In any case, our response needs to be aligned with the challenges and their non-territorial shape-shifting and unregulated nature we observe. So there is a strong need for global regulatory coordination and cooperation. Otherwise, we could end up in financial fragmentation and regulatory arbitrage, or to rephrase SEC Chairman Gary Gensler, we could end up in the financial version of the Wild West.
How do you nurture the innovation ecosystem in your country? Do government bodies or regulators provide any support specific to financial innovation?
In the area of direct support to innovations, we have established an innovation hub in the Croatian National Bank (CNB) as a contact point and a place to talk with start-ups, fintech challengers or other business entities trying to innovate in the banking and payments area. As already mentioned, when faced with such a considerable amount of innovation in the financial system as we see today, one needs to find the right balance between when to act and when not to act. For instance, our central bank did not propose or pass any laws that would prevent fintechs from providing services or introducing innovations. This is where we stayed silent, but at the same time determined to closely monitor the developments on the market. On the other hand, due to a growing interest of citizens in this type of assets, we also act proactively, and have issued statements to the public and, more precisely, to consumers about the risks associated with crypto assets.
What can regulators, supervisors and legislators do to facilitate the adoption of fintech in Europe? What kind of support do you offer to new start-ups to be guided in the regulatory process?
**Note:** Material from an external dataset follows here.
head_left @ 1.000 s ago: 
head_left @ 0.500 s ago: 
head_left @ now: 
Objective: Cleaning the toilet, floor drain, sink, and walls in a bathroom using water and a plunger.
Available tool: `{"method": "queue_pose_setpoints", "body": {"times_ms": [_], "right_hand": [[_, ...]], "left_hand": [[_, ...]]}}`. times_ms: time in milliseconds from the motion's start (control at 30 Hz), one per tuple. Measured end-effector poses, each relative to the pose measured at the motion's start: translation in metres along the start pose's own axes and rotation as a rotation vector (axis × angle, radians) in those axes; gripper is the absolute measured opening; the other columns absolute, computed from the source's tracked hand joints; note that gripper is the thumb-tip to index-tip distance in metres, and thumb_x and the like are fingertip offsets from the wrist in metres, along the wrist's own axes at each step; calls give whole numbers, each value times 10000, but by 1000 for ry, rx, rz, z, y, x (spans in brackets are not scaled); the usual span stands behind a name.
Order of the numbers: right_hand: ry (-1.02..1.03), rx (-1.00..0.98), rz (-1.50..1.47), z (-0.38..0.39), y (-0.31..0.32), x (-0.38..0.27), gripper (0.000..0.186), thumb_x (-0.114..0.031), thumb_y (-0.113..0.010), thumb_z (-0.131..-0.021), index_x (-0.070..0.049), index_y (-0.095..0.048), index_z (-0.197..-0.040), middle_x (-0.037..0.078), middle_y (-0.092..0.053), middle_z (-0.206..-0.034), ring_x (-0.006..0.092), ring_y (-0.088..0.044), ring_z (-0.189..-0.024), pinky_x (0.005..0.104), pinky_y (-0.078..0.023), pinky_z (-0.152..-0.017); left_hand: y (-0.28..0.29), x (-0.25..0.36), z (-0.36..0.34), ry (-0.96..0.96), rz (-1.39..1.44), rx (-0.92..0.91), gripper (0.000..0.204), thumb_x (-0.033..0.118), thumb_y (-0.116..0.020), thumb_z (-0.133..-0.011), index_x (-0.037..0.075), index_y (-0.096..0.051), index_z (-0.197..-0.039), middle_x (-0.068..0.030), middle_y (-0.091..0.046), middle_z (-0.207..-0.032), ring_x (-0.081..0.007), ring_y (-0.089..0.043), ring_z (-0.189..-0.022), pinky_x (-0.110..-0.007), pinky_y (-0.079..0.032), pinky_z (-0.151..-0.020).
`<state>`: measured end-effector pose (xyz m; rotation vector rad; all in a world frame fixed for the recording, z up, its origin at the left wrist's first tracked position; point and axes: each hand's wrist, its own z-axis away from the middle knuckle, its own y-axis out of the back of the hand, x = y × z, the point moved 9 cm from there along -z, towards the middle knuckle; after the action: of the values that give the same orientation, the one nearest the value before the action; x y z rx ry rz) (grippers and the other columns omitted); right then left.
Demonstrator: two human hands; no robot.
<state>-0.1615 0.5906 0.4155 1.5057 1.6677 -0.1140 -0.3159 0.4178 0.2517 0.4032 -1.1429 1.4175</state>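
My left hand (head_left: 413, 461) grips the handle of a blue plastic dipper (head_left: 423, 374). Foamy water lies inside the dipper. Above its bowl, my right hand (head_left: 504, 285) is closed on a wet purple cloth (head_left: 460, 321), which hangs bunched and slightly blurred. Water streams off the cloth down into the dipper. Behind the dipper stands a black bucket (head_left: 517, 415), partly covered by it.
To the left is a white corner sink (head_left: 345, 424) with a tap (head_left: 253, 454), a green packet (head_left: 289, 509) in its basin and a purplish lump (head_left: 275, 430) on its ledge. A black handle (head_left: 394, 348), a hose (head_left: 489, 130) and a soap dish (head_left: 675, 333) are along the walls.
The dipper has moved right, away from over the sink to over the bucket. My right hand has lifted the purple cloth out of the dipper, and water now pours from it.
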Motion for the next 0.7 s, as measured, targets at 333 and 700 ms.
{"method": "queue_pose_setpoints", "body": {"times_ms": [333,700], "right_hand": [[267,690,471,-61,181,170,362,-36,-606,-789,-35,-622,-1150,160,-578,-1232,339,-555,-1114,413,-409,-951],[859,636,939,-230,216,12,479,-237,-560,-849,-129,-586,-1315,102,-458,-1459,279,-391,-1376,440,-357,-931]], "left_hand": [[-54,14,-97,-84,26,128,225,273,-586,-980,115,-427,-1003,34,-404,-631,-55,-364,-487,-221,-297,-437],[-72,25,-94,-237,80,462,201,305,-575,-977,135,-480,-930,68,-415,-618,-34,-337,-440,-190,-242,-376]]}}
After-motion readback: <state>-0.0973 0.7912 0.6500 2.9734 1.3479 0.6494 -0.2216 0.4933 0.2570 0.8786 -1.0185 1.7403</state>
The Innovation Hub set up by the Croatian National Bank is the contact point where we provide support in applying the regulatory framework within the CNB's areas of competence, i.e. supervision, oversight and licensing concerning innovations related to the provision of banking or payment services. In this way the CNB provides non-binding and informal support to business entities developing an innovative fintech product or service. It is also a communication and information platform where queries are answered, information is provided, opinions are exchanged, and explanations are given related to fintech within the CNB's competence. Here, our intention is to assist in understanding regulatory requirements in light of a growing interest in developing innovation in banking and payment services from financial market participants and other business entities.
Additionally, innovation hubs and regulatory sandboxes across the EU are a good starting point for identifying best practices and aligning regulatory approaches. It is a cooperative and, let's say, a soft law approach. One step further could be the enactment of the common regulatory framework as laid down in the draft Markets in Crypto Assets Regulation (MiCA) that is currently in the process of political negotiations between EU institutions. In both cases, levelling the playing field for challengers and incumbents is strongly desired from our point of view.